Upon payment of any lump sum approved by the commission, the employer shall be discharged from all further liability on account of said injury or death and be entitled to a duly executed release; upon filing which, or other due proof of payment, the liability of such employer under any agreement, award or decree shall be discharged of record, and the employee accepting the lump sum settlement shall receive no further compensation or other benefits on account of said injury or death under this Act.
[2] The Director is a member ex officio of the Commission. 39 M.R.S.A. § 91 (Supp.1980-81). The Act now provides that a single member of the Commission may exercise the authority of the Commission subject to exceptions not relevant here. 39 M.R.S.A. § 2(3) (1978). Thus, the Commission may approve all agreements, lump-sum or open-ended, through the act of a single commissioner.
Before October 1, 1975, the term "Commission" was defined to mean the Commission as a whole. See P.L. 1975, ch. 480, § 2, repealing and replacing 39 M.R.S.A. § 2(3). Thus, because approval by the "Commission" has always been required under § 71, lump-sum settlement agreements required approval by the Commission as a whole under former law. In contrast to lump-sum agreements, open-ended agreements were approved by the Director of the Bureau of Labor alone before July 6, 1978. See P.L. 1977, ch. 709, § 3.
[3] Section 102 now provides as follows:
Upon the petition of either party at any time the commission may annul any agreement which has been approved by the commission provided it finds that such agreement was entered into through mistake of fact by said petitioner or through fraud. Except in the case of fraud upon his part, an employee shall not be barred by any time limit from filing a proper petition to have the matters covered by such agreement determined in accordance with this Act as though the agreement had not been approved.
39 M.R.S.A. § 102 (1978).
[4] See note 2 supra.
[5] See also Cayton v. National Sea Products, Me., 373 A.2d 1229, 1231 (1977).
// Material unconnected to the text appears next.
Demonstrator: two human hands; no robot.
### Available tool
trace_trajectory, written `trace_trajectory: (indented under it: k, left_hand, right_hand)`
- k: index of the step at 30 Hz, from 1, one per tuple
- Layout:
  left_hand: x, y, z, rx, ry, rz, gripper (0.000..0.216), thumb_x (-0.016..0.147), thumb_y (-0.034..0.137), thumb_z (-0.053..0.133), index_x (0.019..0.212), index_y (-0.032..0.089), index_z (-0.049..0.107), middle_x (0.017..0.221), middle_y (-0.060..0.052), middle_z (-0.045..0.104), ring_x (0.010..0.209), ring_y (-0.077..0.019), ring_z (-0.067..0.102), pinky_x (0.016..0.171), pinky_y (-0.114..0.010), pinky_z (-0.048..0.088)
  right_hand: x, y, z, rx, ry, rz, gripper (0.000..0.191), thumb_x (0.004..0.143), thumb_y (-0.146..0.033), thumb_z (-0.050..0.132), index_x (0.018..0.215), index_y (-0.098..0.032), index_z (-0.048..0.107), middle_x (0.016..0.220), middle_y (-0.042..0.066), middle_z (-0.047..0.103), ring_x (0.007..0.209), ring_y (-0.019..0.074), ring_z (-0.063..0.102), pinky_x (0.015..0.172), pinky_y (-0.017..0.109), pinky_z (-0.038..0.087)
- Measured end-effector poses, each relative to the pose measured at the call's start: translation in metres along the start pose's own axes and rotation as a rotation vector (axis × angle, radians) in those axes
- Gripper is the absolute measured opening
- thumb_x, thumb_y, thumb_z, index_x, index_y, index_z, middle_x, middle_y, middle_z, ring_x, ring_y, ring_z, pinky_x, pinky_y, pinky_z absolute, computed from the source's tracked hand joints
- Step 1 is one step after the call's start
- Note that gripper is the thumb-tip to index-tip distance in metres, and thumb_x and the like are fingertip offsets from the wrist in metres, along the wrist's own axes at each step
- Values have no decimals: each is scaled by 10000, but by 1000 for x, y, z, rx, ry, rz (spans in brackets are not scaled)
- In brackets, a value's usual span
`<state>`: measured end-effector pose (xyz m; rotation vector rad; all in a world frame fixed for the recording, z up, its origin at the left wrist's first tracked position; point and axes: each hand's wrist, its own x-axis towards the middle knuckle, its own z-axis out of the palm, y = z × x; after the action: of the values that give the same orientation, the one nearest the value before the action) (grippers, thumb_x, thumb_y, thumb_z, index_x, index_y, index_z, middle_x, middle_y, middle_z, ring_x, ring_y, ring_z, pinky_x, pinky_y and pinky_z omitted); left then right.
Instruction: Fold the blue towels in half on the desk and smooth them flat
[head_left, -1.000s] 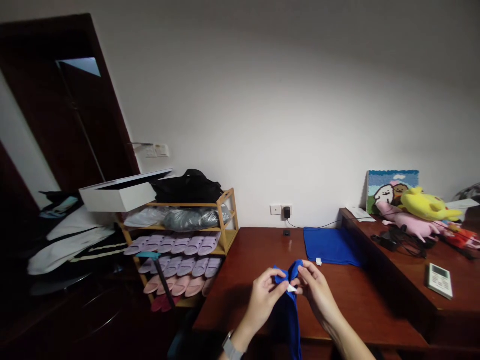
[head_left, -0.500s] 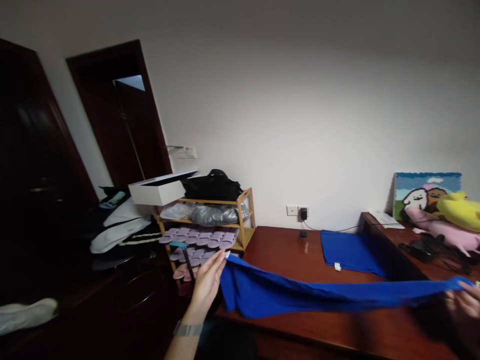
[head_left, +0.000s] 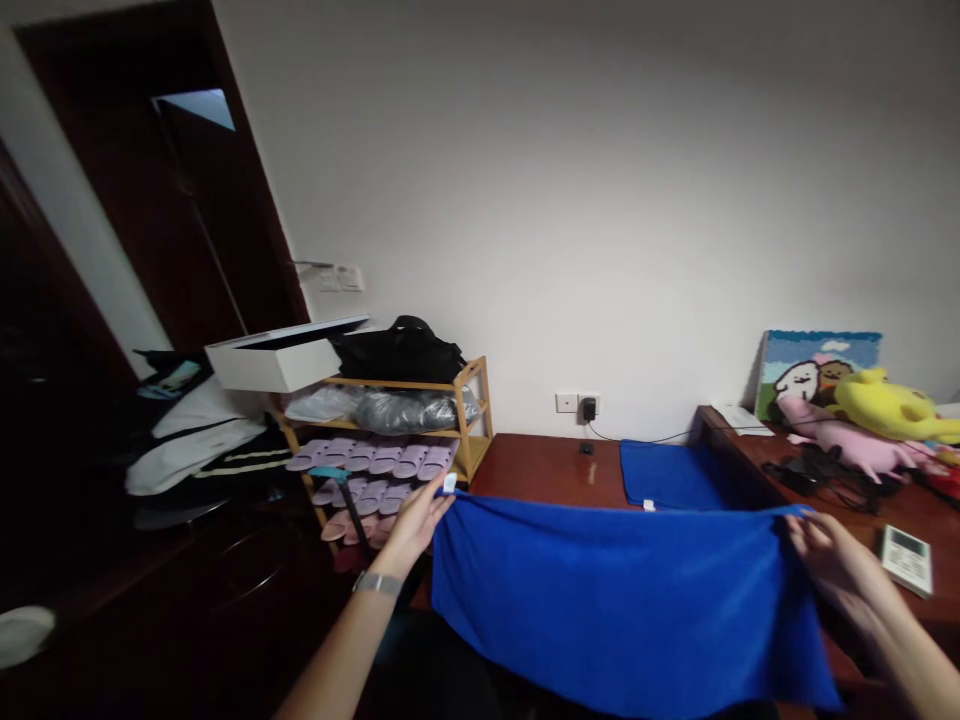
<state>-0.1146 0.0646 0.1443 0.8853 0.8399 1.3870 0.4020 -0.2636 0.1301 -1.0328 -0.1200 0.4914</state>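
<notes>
A blue towel (head_left: pixel 622 600) hangs stretched between my two hands, its top edge nearly level and its lower part draping down. My left hand (head_left: pixel 414 518) pinches the upper left corner, where a small white tag (head_left: pixel 449 483) sticks up. At the upper right corner, my right hand (head_left: pixel 829 555) is closed on the cloth. Behind it, a second blue towel (head_left: pixel 671 472) lies flat and folded on the reddish-brown wooden desk (head_left: pixel 540 465), with a white tag at its near edge.
Left of the desk stands a wooden shoe rack (head_left: pixel 472 430) with slippers, a black bag (head_left: pixel 401 352) and an open white box (head_left: pixel 277 365). On the raised right surface are plush toys (head_left: pixel 885 405), a dog picture (head_left: pixel 821 365), black cables (head_left: pixel 817 485) and a white device with a screen (head_left: pixel 906 560).
The towel has gone from a narrow, bunched strip to a broad hanging sheet. My right hand has come inward and slightly up. The view has shifted right.
</notes>
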Motion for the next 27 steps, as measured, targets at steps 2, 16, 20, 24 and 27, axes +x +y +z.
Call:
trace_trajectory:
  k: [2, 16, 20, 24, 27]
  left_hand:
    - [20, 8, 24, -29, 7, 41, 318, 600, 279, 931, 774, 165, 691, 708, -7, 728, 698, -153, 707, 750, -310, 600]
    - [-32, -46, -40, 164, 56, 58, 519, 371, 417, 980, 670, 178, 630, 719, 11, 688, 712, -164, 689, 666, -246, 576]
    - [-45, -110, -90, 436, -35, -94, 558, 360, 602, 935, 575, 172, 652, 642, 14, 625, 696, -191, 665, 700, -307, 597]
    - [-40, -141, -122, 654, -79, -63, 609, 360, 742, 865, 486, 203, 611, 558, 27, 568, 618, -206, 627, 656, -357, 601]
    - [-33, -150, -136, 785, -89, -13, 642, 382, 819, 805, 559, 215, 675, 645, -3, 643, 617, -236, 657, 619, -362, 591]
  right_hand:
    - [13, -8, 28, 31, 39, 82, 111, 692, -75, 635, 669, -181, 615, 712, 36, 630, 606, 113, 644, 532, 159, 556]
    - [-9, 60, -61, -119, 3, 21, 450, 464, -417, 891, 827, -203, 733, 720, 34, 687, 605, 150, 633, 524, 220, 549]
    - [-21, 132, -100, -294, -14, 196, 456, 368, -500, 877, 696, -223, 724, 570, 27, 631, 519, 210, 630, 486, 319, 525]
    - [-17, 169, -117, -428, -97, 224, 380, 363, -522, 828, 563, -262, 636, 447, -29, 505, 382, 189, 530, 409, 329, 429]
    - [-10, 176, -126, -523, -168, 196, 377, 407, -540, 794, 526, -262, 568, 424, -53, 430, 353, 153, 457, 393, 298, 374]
[6] There is little force in the employer's argument that the effect of P.L. 1977, ch. 709, on the authority of the Commission was inadvertent because that statute was merely a "cleanup" measure substituting the Commission for the Director of the Bureau of Labor in various sections of the Workers' Compensation Law. With respect to the Commission's authority to annul for fraud or mistake, the distinction between open-ended and lump-sum agreements rested on a technical difference in the statutory designation of the official or agency approving the agreements. By eliminating that technical difference, the legislative purpose may well have been to terminate distinctions derived from it. Such a purpose seems at least as likely as one that would clearly run counter to the amended language of section 102.
[7] The legislature has no constitutional authority to enact retroactive legislation if its implementation impairs vested rights or imposes liabilities that would result from conduct pre-dating the legislation. See Coates v. Maine Employment Security Comm'n, Me., 406 A.2d 94 (1979); Reggep v. Lunder Shoe Products Co., Me., 241 A.2d 802 (1968); Sabasteanski v. Pagurko, Me., 232 A.2d 524 (1967); Miller v. Fallon, 134 Me. 145, 183 A. 416 (1936); Bowman v. Geyer, 127 Me. 351, 143 A. 272 (1928); Berry v. Clary, 77 Me. 482, 1 A. 360 (1885); Coffin v. Rich, 45 Me. 507 (1858). This same rule prohibits impairment of contractual rights. City of Augusta v. City of Waterville, 106 Me. 394, 76 A. 707 (1910).